Available data below:
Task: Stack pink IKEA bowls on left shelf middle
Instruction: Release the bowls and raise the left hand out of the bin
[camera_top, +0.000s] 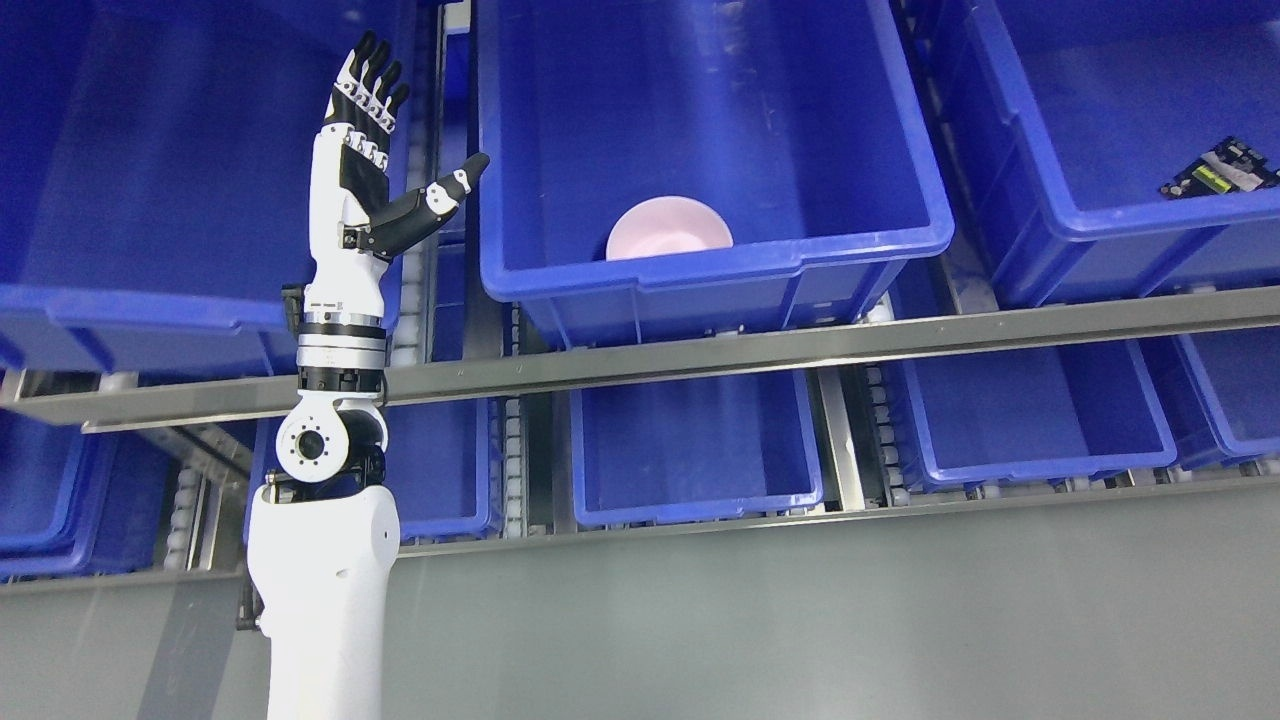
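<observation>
1. The pink bowl (668, 229) sat low in the middle blue bin (700, 270) on the upper shelf level, against that bin's front wall, only its rim and part of its inside visible over the lip.
2. Nearest the camera, the left hand (370, 170) was raised upright in front of the steel shelf rail (700, 355), fingers (372, 85) straight and together, thumb spread toward the bowl's bin, holding nothing. It stood left of that bin, near its left front corner, well apart from the bowl.
3. The likely risk: reaching across, the outstretched thumb or wrist could catch the bin's left rim, or the fingers could push the bowl along the front wall instead of closing on it.
4. Below the rail, the lower blue bins (695, 450) showed nothing inside.
5. Farther right, the upper right bin (1100, 230) held a small dark packet (1220, 168).
6. The right hand was not in view.
</observation>
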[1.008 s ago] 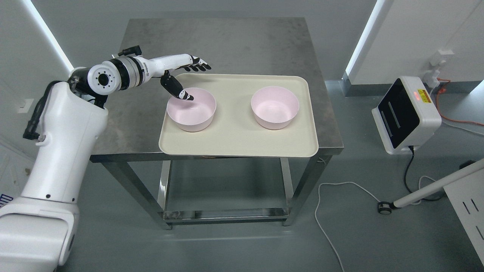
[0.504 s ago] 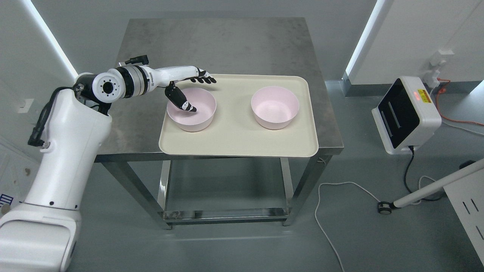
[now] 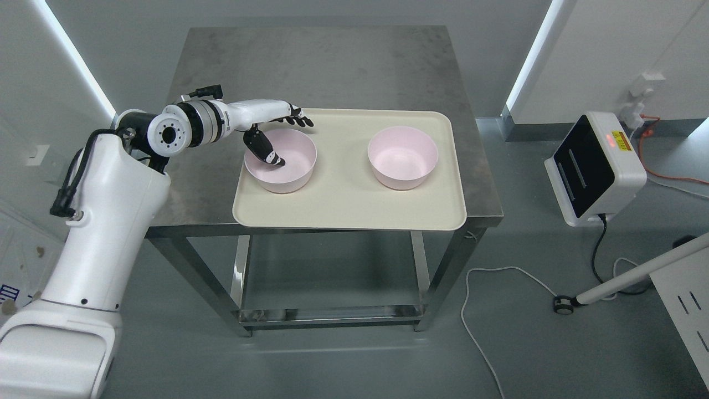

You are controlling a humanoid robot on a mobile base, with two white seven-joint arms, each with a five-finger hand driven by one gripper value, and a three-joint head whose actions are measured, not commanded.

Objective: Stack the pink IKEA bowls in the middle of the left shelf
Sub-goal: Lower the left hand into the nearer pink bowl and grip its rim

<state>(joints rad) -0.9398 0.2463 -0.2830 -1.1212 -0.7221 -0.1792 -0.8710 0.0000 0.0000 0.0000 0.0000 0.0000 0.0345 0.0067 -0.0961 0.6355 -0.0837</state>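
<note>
Over left bowl [image 3: 281, 160], robot hand [image 3: 271, 127] spread.

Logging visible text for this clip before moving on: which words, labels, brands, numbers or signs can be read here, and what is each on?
None can be read.
Yellow sticker on the white device at right: print too small to read.
Blue marks at the left edge: cropped, unreadable.
Pink bowls, tray, table and left robot hand: no visible print.
</note>
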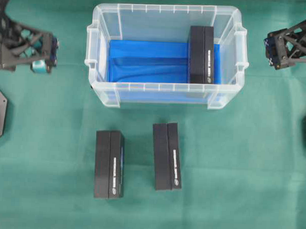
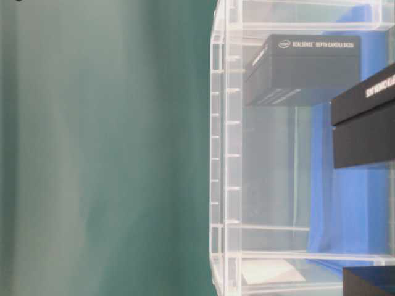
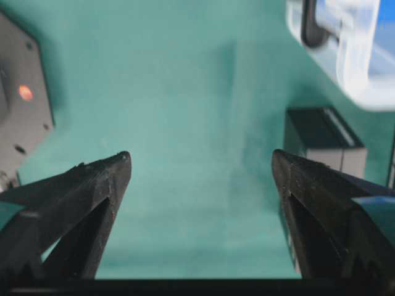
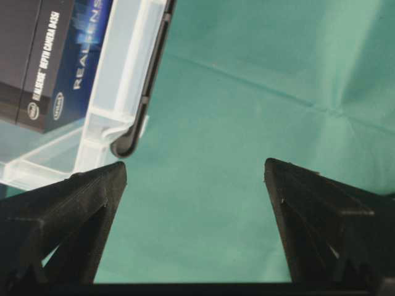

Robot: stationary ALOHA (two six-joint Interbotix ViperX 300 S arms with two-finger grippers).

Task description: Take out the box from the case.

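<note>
Both black arms hover beside the clear plastic rimmed case [image 1: 164,89], left gripper [image 3: 200,169] and right gripper [image 4: 194,176] spread wide, empty; black rectangular box [image 1: 201,55] inside

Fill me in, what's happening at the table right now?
Nothing is being held at this moment. The left gripper and right gripper both hang open over the green cloth, one on each side of the case. One black box lies inside the case at its right end, on the blue lining. Two more black boxes lie on the cloth in front of the case. The box inside is not yet taken out.
</note>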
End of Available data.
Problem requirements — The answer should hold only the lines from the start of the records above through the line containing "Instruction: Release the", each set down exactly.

Result —
Task: Stack pink IKEA bowls on left shelf middle
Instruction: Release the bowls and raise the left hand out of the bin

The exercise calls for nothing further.